→ **WHAT YOU SHOULD DO**
Only one stretch of the listing below is wanted: every line from the first to the line containing "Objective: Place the", set down exactly.

→ **INFORMATION PROVIDED**
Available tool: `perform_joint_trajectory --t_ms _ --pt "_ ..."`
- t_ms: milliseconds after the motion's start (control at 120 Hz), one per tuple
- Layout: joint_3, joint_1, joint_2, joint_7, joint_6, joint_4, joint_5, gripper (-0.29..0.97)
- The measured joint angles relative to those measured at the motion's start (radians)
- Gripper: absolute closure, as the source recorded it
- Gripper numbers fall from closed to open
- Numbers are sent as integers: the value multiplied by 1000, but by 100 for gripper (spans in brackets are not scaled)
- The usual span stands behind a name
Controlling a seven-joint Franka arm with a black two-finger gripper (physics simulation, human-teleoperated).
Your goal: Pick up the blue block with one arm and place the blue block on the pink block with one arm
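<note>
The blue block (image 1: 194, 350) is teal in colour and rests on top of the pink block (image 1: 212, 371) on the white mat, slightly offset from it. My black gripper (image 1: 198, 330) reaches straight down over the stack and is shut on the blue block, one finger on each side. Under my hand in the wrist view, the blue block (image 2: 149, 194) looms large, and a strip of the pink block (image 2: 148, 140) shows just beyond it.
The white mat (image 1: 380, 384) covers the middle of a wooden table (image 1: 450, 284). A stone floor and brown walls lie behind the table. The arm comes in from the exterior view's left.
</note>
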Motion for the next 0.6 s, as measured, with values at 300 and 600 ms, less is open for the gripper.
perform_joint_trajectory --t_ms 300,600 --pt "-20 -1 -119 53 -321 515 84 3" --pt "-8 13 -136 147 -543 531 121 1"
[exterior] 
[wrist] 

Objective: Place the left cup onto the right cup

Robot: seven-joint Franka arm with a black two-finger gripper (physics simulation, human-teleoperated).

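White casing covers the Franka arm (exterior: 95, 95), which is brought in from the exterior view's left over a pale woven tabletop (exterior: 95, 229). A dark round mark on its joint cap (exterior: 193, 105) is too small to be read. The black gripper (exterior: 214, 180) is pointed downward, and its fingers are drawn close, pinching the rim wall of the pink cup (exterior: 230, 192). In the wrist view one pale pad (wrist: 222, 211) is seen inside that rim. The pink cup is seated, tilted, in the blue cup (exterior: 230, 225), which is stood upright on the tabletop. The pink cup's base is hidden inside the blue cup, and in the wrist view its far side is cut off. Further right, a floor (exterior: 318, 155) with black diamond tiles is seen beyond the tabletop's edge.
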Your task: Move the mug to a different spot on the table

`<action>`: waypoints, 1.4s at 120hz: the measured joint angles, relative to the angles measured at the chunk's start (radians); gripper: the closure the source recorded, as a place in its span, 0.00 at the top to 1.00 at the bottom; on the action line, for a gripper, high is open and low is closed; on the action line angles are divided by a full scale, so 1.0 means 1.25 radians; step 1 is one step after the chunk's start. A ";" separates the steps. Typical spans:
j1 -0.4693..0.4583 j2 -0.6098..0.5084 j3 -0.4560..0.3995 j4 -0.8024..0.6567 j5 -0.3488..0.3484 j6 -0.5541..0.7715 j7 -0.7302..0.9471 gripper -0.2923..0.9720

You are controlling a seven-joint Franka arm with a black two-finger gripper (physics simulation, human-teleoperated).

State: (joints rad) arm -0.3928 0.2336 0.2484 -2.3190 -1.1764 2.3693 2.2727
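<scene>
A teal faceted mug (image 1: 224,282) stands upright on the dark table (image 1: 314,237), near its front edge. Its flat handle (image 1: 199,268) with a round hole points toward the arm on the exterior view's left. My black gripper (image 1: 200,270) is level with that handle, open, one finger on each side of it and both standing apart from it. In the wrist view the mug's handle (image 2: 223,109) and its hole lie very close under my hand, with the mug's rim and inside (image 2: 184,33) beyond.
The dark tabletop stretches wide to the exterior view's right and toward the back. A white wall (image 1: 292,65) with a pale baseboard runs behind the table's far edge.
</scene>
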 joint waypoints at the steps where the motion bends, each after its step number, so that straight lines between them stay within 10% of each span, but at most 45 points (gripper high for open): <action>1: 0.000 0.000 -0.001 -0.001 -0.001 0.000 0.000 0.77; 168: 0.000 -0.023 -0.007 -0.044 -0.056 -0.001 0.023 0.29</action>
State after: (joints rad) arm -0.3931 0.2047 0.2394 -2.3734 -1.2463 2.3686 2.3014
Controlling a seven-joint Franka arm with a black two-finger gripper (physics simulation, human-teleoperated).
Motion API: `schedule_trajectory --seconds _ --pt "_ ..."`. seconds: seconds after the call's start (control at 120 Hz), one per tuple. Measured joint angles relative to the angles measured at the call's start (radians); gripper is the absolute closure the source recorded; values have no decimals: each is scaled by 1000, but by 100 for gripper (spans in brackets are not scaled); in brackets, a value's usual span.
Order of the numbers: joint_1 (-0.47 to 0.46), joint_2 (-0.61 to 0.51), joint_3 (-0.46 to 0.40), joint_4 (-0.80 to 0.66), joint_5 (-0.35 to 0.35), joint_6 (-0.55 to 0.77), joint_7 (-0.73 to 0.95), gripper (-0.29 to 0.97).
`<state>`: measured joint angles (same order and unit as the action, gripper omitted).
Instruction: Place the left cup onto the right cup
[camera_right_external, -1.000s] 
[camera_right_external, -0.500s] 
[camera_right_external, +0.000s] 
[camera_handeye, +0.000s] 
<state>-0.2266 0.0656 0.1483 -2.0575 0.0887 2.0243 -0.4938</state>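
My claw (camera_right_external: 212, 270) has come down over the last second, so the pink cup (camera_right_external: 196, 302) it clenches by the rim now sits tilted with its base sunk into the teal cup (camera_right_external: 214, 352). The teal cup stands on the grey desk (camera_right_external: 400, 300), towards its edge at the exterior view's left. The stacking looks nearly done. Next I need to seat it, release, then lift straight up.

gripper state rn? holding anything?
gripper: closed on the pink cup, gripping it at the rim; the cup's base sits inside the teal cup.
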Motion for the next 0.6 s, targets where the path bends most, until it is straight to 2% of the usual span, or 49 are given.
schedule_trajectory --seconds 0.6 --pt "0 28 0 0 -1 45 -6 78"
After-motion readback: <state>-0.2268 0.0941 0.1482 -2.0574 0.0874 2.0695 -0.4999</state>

→ **SOLVED EXERCISE**
Available tool: `perform_joint_trajectory --t_ms _ --pt "_ ..."`
- t_ms: milliseconds after the motion's start (control at 120 Hz), one per tuple
- Layout: joint_3, joint_1, joint_2, joint_7, joint_6, joint_4, joint_5, gripper (-0.29..0.97)
- The measured joint angles relative to those measured at the motion's start (radians)
- Gripper: absolute closure, as the source recorded it
- Gripper numbers fall from closed to open
- Numbers are sent as integers: the value multiplied by 1000, but by 100 for gripper (spans in brackets are not scaled)
- The usual span stands behind a name
Controlling a seven-joint Franka arm with a black two-finger gripper (physics simulation, human-teleoperated).
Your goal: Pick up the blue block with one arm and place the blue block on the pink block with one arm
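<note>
The blue block (image 1: 194, 350) is teal in colour and rests on top of the pink block (image 1: 212, 371) on the white mat, slightly offset from it. My black gripper (image 1: 198, 330) reaches straight down over the stack and is shut on the blue block, one finger on each side. Under my hand in the wrist view, the blue block (image 2: 149, 194) looms large, and a strip of the pink block (image 2: 148, 140) shows just beyond it.
The white mat (image 1: 380, 384) covers the middle of a wooden table (image 1: 450, 284). A stone floor and brown walls lie behind the table. The arm comes in from the exterior view's left.
</note>
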Motion for the next 0.6 s, as measured, with values at 300 and 600 ms, less is open for the gripper.
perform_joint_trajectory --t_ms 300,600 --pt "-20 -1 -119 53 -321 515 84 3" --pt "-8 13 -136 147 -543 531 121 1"
[exterior] 
[wrist] 

Objective: Place the left cup onto the right cup

With this, the answer is finished.